Years later, these workers start to develop cancers and scarring in their lungs that has developed as a direct result of these fibres. Asbestos-related diseases such as mesothelioma and asbestosis have a long latency period and it can take between 15 and 60 years for symptoms to become apparent.

These conditions cannot be cured and statistics from Cancer Research UK show that just 10% of people diagnosed with mesothelioma will survive beyond 3 years. Asbestos-related diseases are a type of industrial illness which clearly requires substantial compensation to be paid to the injured person or their family, if the person has died.

The key question is that of who should pay the compensation and how much. If a person suffering from mesothelioma or asbestosis has worked for more than one firm that exposed him to the dangers of asbestos, are the companies jointly liable to pay compensation or can just one company be found to be negligent?

A ruling in the case of Fairchild (2002) created the precedent that if one business could be found to have been negligent, that business would have to pay the full compensation award.

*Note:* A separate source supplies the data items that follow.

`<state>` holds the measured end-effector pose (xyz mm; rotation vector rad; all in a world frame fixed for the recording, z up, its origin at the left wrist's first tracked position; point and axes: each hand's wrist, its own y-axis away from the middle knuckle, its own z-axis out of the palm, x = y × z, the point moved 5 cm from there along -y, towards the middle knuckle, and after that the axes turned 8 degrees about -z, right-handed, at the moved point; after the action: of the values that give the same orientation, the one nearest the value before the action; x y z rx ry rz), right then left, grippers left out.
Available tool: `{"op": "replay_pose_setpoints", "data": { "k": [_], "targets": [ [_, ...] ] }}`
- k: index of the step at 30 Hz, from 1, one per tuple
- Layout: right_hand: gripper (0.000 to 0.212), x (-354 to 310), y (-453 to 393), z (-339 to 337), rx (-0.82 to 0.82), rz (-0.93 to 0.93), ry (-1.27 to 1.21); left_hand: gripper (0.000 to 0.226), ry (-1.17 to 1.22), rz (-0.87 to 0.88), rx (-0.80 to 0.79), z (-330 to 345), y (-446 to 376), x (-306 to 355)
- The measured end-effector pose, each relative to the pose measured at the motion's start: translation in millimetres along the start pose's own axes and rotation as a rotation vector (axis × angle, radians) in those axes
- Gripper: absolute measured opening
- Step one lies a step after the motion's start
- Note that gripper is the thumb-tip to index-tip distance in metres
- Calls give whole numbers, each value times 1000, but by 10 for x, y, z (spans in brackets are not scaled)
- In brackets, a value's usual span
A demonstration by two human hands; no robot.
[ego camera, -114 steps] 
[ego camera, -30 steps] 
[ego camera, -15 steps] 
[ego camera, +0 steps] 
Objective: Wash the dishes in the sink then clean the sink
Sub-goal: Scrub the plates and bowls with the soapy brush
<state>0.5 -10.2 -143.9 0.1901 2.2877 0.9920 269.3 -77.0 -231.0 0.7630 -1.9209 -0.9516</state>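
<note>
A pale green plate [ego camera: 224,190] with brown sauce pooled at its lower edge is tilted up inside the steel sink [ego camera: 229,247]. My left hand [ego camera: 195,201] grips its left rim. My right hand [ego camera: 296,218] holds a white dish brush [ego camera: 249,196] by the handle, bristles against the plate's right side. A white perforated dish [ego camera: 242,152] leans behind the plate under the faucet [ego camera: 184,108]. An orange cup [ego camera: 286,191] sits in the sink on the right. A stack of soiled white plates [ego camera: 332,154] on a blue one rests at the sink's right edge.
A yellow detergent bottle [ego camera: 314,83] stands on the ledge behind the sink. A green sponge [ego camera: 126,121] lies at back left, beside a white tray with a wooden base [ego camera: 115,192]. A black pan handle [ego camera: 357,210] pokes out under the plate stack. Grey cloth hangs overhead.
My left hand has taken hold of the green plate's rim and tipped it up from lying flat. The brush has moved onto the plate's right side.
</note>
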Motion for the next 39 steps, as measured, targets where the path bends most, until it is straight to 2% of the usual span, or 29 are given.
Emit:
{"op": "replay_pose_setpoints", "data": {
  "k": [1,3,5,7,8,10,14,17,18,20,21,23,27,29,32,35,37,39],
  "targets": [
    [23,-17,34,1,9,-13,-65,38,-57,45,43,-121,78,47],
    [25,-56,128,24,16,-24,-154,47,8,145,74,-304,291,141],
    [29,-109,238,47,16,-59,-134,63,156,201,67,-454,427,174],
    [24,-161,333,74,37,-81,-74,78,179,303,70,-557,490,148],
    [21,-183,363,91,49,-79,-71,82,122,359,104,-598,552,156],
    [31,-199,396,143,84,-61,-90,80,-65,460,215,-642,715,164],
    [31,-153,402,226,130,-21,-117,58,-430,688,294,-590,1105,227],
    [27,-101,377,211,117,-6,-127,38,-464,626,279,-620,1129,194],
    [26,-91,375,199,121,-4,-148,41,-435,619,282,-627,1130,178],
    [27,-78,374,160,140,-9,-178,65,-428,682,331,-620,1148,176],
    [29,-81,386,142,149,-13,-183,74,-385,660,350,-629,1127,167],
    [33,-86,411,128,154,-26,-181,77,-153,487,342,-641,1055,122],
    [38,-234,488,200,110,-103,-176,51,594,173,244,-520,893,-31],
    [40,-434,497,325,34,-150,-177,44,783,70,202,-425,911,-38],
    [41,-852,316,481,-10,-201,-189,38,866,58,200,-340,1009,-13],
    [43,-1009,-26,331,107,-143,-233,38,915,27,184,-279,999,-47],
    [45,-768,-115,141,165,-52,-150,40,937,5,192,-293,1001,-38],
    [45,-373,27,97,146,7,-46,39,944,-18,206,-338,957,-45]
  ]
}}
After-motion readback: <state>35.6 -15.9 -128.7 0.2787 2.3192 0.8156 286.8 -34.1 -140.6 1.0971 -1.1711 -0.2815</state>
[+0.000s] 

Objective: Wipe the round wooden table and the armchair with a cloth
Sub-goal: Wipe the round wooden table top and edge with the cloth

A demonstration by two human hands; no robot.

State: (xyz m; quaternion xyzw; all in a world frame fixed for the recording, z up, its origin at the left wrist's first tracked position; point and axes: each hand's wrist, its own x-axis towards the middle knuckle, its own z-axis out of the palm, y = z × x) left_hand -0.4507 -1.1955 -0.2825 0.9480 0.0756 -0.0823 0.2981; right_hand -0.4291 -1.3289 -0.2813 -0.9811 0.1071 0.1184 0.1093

This was greeted with relief from claimants, who find it difficult or even impossible to track down all the employers who may have exposed them to the risk of asbestos after 30 years.

However, this ruling was amended by the House of Lords in the recent case of Barker v St Gobain Pipelines (2006). It was decided that all the companies who had exposed the claimant to asbestos should share the compensation burden. The insurance company of each business would pay compensation in proportion to the risk they caused.

This could present the scenario of mesothelioma and asbestosis sufferers only receiving part of the compensation to which they are entitled if they are unable to identify all of the businesses that may have caused their industrial illness.

The Pneumoconiosis (Workers' Compensation) Act of 1979 offers people the chance to make a compensation claim if they cannot track down any of their employers during their time of exposure to asbestos. However, if any mesothelioma or asbestosis compensation at all has been awarded to the claimant by the Courts, this fund is made unavailable, meaning that this Act will not be of any assistance to the people who have received partial compensation.

A solution must be reached for the thousands of people who are diagnosed with mesothelioma, asbestosis, and other asbestos-related industrial illnesses each year. The legacy of asbestos is still here for years to come. A Health and Safety Executive report in 2003 suggested that diagnoses of these diseases will hit peak figures between 2011 and 2015, when at least 2,500 people a year will be dying from asbestos-related disease.

Just what the answer is has not yet been determined. One idea that has been put forward is that of having the equivalent of the Motor Insurers Bureau, which would represent untraceable companies. Insurers would each put into a pool to which claimants could turn after all other options are exhausted.

Another option is that the ruling in the Barker case is overturned and the previous method of one company taking full responsibility for compensation is reinstated. However, insurance companies are likely to offer many objections to this suggestion.

The most important thing is that the people suffering from mesothelioma, asbestosis and other incurable industrial illnesses get compensation for their injuries. It is recommended that anyone considering making a compensation claim of this type gets specialist representation from personal injury solicitors with particular experience and expertise in this field.